Dünya bizi terk etmeden…

Hikmet ehli zatlar buyuruyor ki:  Mübarek bir zat, ticaretle uğraşan talebesine, (İş yerinize, dost düşman her çeşit insan gelir. Tedbir alıyor musunuz?) diye sorunca, talebesi şöyle arz eder:

(Efendim, her gelene, önce bu hayatın hayâl, ölümün hak olduğunu ve herkesin mutlaka öleceğini, esas hayatın öldükten sonra başlayacağını, onun için bu dünyaya kıymet vermemek gerektiğini anlatıyoruz. Gelen dost ise anlıyor, düşmansa “Burada ölüm korkusu var” diye ürküyor, kaçıyor, bir daha gelmiyor.)
Hocası memnun olup, tebrik eder. Cenab-ı Hak, bizi kendi şerrimizden korusun. Allah’ın düşmanı olan nefsimiz, her an, günün her saati bizimle beraberdir. Özellikle ölüm ânında, imansız öldürmek için şeytana yardımcı olur. Birlikte rahmet, ayrılıkta azab-ı ilahi vardır. Onun için Müslümanlarla beraber olmaya can atmalı. Çünkü iki Müslüman bir araya gelse, faydalı hiçbir şey yapmasalar bile, Cenab-ı Hakk’a sevgisi yüksek olanın kalbinden diğerinin kalbine sevgi akar. Anlamasalar ve hissetmeseler bile. Bileşik kaplardaki sıvı durdurulamadığı gibi bu akıntı da durdurulamaz.

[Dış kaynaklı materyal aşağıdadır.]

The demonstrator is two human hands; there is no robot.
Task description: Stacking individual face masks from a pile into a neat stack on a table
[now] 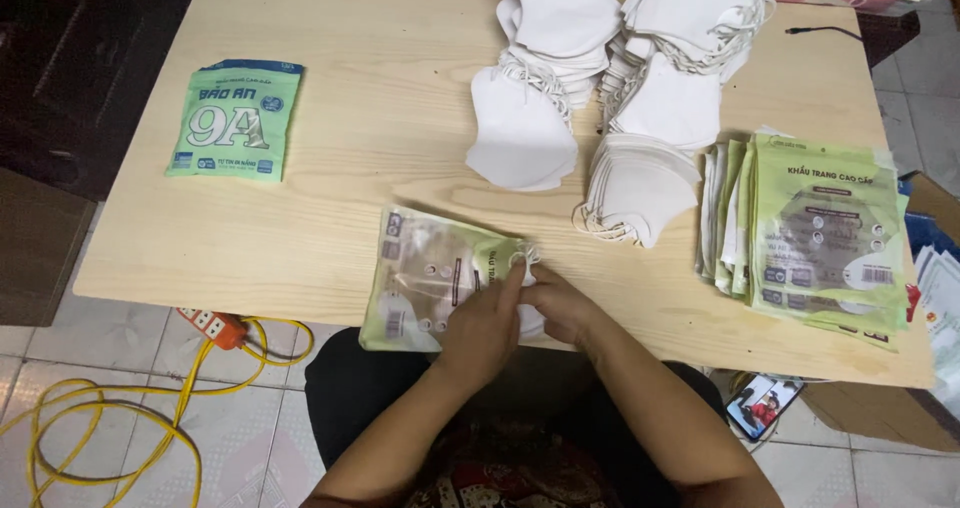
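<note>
My left hand (483, 325) and my right hand (560, 306) meet at the near edge of a light wooden table (330, 168). Together they grip a folded white face mask (526, 260) with its ear loops showing at the mouth of a clear and green plastic pouch (425, 276). The pouch lies flat under my left hand, its opening toward the right. Most of the mask is hidden by my fingers.
Stacks of white face masks (610, 88) fill the far middle of the table. A pile of green pouches (815, 233) lies at the right. One filled green packet (236, 120) lies far left. A power strip (212, 325) with yellow cable and a phone (764, 405) are on the floor.
</note>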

Onun için bir bahane ile bir araya gelmeli. Maksat beraber olmaktır. Sohbetin mânâsı budur. Haramla meşgul olan, yarasanın güneşten kaçtığı gibi sohbetten, birlikte olmaktan kaçar. Bu engeli uğraşıp yıkmalıdır. Bir gün neyimiz varsa bırakacağız, öyleyse şimdiden bırakmalıyız. Her işimizi Allah’ın rızasını gözeterek yapmalıyız. Peygamber efendimiz, (Dünya sizi terk etmeden, siz onu terk edin!) buyuruyor. Dünya, bir gün, (Bu kadar yeter artık, git hesabını ver şimdi!) diyecek. Öyleyse o günü beklemeden onu terk etmelidir.

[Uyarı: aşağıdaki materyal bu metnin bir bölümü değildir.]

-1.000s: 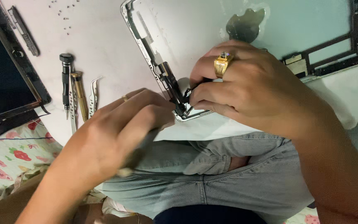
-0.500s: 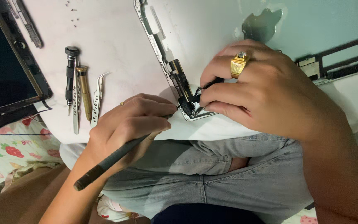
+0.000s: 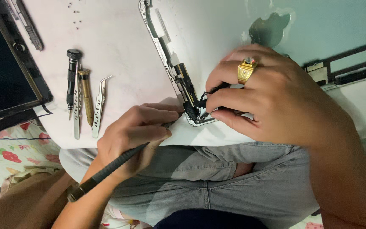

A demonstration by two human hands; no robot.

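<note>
The left hand has its grip pressed tight around a dark screwdriver, tip at the near corner of the opened tablet shell on the white surface. The right hand (gold ring on one finger) pinches small black parts at that same corner. Spare tools lie just left.

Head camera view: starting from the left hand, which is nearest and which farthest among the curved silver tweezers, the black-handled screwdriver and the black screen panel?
1. Curved silver tweezers, just up-left of the left hand, on the white mat.
2. Black-handled screwdriver, further left, past the brass-coloured tool.
3. Black screen panel, at the far left edge.
</note>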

Allah’a güvenirsek, O bizi korur. Bazıları, âciz bir insana veya ömrüne yahut başka şeye güveniyor. Hâlbuki o güvendiği şeyler de, Allah’a muhtaçtır. Şunu alacağım, ötekini yapacağım diyorlar. Bakalım onları yapabilmek için ömrü var mı? Bizi yaratan ve her an varlıkta durduran Allahü teâlâdır, emaneti bir gün alacak olan da Odur. Yüce Allah kefilken, bunu unutup başkasının kefilliğini aramak, böylece hayatını harap etmek, ahmaklık değil mi?